Matowe investigated the high prevalence of self-medication with antibiotics and antimalarials in Khartoum State, Sudan, identifying socio-economic factors associated with this behavior and highlighting its implications for public health policy. In a similar study conducted in Kuwait, he observed high self-medication rates among adolescents, with pain relief being the most common, and parents serving as the main source of medication information. He further assessed hypertension medication access and non-compliance in Ghana, revealing that 93% of patients interviewed were non-compliant, mainly due to unaffordable drug prices.

===Clinical pharmacotherapy===
Matowe's work on clinical pharmacotherapy focused on therapeutic research and healthcare quality improvement. One of his early studies investigated the correlation between thiopurine methyltransferase genotype and azathioprine toxicity in rheumatic disease patients, proposing its potential for predicting and mitigating acute adverse effects. In another collaborative study published in The Lancet, he assessed strategies to decrease radiological test requests by general practitioners. The findings revealed that incorporating educational reminders led to a reduction of about 20% in requests, whereas audit and feedback showed minimal impact, resulting in only a 1% decrease.

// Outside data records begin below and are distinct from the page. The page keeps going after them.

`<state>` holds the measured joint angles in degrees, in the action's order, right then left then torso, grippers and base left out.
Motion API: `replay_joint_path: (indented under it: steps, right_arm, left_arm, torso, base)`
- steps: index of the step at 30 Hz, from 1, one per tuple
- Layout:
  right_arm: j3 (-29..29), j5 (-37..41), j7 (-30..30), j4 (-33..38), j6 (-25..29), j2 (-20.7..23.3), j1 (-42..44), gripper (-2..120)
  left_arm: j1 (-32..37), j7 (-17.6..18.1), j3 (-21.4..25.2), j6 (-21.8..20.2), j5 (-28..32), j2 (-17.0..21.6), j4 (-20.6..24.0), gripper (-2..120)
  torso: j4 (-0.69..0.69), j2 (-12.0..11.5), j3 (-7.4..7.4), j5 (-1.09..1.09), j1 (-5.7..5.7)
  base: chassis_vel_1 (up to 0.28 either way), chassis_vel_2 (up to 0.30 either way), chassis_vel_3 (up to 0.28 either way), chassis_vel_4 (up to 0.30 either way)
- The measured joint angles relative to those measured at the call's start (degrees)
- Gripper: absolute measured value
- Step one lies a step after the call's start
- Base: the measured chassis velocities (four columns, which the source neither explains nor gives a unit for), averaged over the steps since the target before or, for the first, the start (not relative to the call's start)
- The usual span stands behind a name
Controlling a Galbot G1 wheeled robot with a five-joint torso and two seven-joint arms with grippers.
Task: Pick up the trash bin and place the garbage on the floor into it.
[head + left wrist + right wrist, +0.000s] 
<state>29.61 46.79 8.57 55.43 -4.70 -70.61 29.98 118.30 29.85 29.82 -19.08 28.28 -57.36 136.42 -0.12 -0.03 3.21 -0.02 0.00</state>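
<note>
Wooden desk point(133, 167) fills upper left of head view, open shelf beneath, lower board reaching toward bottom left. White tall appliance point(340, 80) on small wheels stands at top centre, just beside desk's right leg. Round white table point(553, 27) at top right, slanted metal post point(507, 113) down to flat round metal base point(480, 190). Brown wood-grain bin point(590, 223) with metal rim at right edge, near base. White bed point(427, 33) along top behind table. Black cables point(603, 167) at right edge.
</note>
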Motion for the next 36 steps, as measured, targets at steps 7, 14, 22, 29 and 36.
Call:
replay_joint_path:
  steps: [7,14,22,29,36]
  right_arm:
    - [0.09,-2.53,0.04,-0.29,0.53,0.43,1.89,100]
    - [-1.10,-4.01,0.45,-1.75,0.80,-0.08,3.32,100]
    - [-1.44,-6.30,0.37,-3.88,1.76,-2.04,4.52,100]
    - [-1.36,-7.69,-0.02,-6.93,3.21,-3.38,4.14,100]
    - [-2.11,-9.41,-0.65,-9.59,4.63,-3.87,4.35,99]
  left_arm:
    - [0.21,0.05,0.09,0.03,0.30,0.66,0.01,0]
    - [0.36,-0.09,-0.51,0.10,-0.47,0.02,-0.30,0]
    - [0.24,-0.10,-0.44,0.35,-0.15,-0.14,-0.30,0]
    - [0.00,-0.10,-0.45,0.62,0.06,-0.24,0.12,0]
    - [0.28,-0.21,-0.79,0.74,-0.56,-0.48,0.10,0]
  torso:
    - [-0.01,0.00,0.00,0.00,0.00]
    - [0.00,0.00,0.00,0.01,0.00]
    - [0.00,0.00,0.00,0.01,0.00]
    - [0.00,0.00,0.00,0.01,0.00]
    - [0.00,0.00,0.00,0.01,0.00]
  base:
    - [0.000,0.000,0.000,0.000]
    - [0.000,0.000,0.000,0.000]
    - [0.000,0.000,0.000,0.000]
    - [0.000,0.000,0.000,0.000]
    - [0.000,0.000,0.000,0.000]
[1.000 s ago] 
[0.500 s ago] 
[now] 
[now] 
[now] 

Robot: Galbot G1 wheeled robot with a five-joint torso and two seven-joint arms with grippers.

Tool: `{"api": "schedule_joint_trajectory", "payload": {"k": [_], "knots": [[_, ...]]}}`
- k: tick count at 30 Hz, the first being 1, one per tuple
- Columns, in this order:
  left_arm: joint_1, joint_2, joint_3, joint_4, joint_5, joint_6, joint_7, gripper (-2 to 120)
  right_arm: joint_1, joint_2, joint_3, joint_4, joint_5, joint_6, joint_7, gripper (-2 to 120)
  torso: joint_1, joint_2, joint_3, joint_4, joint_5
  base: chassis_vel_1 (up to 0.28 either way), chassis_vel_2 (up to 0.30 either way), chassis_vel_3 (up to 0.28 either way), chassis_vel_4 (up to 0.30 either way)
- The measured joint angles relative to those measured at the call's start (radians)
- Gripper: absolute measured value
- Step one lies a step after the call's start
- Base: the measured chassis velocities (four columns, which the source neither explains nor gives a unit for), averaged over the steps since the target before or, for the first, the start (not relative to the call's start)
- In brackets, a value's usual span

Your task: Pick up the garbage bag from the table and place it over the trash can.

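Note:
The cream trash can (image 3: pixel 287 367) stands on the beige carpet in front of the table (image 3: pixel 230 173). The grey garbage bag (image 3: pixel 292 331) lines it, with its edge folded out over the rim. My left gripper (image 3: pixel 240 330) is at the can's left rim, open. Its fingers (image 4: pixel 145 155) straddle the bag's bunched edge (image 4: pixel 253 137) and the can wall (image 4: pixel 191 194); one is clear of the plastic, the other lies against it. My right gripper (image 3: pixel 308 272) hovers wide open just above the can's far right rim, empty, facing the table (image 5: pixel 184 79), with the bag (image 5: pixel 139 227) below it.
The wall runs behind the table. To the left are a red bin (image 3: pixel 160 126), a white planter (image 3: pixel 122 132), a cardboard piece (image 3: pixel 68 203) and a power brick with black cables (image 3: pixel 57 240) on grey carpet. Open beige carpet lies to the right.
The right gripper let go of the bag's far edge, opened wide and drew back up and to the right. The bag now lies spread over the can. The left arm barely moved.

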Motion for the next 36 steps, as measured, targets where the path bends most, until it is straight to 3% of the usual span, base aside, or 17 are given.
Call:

===Supply chain management===
Matowe explored approaches to improve supply chain management effectiveness in Africa. In Liberia, he worked on improving pharmacy education by developing a new curriculum with a supply chain management focus and appointing a Dean.

==Selected articles==
- Black, A. J., McLeod, H. L., Capell, H. A., Powrie, R. H., Matowe, L. K., Pritchard, S. C., ... & Reid, D. M. (1998). Thiopurine methyltransferase genotype predicts therapy-limiting severe toxicity from azathioprine. Annals of internal medicine, 129(9), 716–718.
- Eccles, M., Steen, N., Grimshaw, J., Thomas, L., McNamee, P., Soutter, J., Wilsdon, J., Matowe, L., ... & Bond, S. (2001). Effect of audit and feedback, and reminder messages on primary-care radiology referrals: a randomised trial. The Lancet, 357(9266), 1406–1409.
- Ramsay, C. R., Matowe, L., Grilli, R., Grimshaw, J. M., & Thomas, R. E. (2003). Interrupted time series designs in health technology assessment: lessons from two systematic reviews of behavior change strategies. International journal of technology assessment in health care, 19(4), 613–623.
- Grimshaw, J. M., Thomas, R. E., MacLennan, G., Fraser, C. R. R. C., Ramsay, C. R., Vale, L. E. E. A., ... & Donaldson, C. (2004). Effectiveness and efficiency of guideline dissemination and implementation strategies. Health technology assessment, 8(6).
- Awad, A., Eltayeb, I., Matowe, L., & Thalib, L. (2005). Self-medication with antibiotics and antimalarials in the community of Khartoum State, Sudan. J Pharm Pharm Sci, 8(2), 326–331.
- Mudenda, S., Chomba, M., Chabalenge, B., Hikaambo, C. N. A., Banda, M., Daka, V., ... & Matafwali, S. (2022). Antibiotic prescribing patterns in adult patients according to the WHO AWaRe classification: a multi-facility cross-sectional study in primary healthcare hospitals in Lusaka, Zambia. Pharmacology and Pharmacy, 13(10), 379–392.